** WHAT TO DO **
Count the lines below containing "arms"; state the number only.

** SOURCE MATERIAL **
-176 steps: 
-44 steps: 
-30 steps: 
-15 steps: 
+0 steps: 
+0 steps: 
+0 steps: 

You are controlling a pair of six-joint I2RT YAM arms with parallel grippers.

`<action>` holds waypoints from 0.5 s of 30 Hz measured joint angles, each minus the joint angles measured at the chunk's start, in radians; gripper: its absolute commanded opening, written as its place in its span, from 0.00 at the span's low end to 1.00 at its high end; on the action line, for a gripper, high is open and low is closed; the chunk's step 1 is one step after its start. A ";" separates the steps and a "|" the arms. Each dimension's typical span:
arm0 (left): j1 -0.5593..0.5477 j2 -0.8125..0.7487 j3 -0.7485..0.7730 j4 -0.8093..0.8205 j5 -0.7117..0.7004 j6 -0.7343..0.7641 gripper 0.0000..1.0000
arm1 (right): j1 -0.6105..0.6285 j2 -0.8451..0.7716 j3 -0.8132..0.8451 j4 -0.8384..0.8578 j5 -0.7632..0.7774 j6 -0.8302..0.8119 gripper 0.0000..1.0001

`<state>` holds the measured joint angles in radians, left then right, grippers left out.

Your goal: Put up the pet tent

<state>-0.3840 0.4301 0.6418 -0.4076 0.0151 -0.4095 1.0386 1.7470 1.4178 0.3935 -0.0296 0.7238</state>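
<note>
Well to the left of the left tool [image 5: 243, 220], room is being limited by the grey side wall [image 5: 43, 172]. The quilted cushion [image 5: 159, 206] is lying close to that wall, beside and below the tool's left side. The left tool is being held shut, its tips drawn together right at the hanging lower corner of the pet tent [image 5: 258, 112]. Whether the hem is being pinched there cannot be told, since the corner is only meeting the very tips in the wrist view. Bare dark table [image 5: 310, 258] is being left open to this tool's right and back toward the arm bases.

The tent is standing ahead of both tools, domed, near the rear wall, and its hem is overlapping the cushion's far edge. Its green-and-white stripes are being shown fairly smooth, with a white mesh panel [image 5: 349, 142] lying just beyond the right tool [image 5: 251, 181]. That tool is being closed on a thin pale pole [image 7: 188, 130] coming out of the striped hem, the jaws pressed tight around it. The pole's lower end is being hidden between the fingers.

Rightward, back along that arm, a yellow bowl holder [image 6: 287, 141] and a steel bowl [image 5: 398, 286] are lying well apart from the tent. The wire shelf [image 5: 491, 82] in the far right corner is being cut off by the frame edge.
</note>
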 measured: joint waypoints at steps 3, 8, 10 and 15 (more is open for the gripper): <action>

** PROBLEM SOLUTION **
2